The film received an Academy Award nomination for the song "Someone's Waiting for You", which was nominated in 1978 at the 50th Academy Awards.However, the song lost against "You Light Up My Life" from the film of the same name.

Jack Shaheen, in his study of Hollywood portrayals and stereotypes of Arabs, noted the inclusion of delegates from Arab countries in the Rescue Aid Society.


The songs in the film were composed and written by Carol Connors, Ayn Robbins, and Sammy Fain; Shelby Flint's voice was used for three of the songs. The musical score was composed by Artie Butler. For the first time since Bambi, the most significant songs in the film were not sung by a film character, but as part of the narrative.

  • The Journey is the opening song, played during the credits and sung from the perspective of the travelling bottle containing Penny's plea for help.
  • Rescue Aid Society is the pledge song of the international mouse organization. The song is reprised in the background later in the film.
  • Tomorrow is Another Day occurs as Bernard and Miss Bianca travel by albatross. The song is reprised at the conclusion of the film when the duo is once again flying to another adventure.
  • Someone's Waiting for You is a slower-tempo song, played while Penny is comforted by a shining star in the night sky.
  • For Penny's a Jolly Good Fellow is sung by the orphan kids at the end of the movie, a variation of the song "For He's a Jolly Good Fellow".


On January 8, 1999, three days after the film's second release on home video on January 5, the Walt Disney Company announced a recall of about 3.4 million copies of the videotapes because there was an objectionable image in one of The Rescuers background cels.

The image in question is a blurry image of a topless woman that appears in two out of the film's more than 110,000 frames. The image appears twice in nonconsecutive frame during the scene in which Miss Bianca and Bernard are flying on Orville's back through New York Citymarker.

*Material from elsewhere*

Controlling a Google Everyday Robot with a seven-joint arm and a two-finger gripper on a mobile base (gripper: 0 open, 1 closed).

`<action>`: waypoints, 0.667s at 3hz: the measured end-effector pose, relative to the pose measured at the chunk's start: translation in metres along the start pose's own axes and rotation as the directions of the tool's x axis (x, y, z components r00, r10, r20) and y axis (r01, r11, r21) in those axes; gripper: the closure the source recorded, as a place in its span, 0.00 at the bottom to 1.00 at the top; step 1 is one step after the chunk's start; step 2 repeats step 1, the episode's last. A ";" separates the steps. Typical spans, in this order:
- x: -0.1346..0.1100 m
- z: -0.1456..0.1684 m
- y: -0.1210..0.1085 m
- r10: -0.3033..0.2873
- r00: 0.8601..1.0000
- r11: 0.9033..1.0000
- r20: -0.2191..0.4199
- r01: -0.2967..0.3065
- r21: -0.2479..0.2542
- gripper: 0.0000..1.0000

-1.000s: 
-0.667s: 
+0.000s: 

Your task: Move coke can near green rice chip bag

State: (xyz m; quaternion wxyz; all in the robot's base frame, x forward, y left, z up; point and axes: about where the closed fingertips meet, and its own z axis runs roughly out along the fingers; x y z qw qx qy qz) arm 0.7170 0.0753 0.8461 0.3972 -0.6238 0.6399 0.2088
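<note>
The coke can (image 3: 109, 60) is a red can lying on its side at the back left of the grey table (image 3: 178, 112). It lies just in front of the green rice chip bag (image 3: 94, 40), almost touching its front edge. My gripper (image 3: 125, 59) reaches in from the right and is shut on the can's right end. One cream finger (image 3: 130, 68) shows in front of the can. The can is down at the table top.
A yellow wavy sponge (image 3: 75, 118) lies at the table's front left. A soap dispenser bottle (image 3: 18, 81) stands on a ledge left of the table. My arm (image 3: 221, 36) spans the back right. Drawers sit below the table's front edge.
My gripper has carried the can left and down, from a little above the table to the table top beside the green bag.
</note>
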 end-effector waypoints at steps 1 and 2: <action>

The two images could not be seen in ordinary viewing because the film runs too fast - at 30 frames per second on video.

In 1999, two days after the recall was announced, the London press site The Independent reported:
A Disney spokeswoman said that the images in The Rescuers were placed in the film during production, but she declined to say what they were or who placed them...The company said the aim of the recall was to keep its promise to families that they can trust and rely on the Disney brand to provide the best in family entertainment.

The Rescuers was reissued on video on March 23, 1999 with the offending image edited out. On May 20, 2003, the new DVD release, which reused the 1999 VHS cover, was released on DVD format. However, the film has yet to be released under a special edition two-disc like other Disney animated features.


The Rescuers was the first Disney animated feature to have a sequel. After three successful theatrical releases of the original film, The Rescuers Down Under was released theatrically in 1990.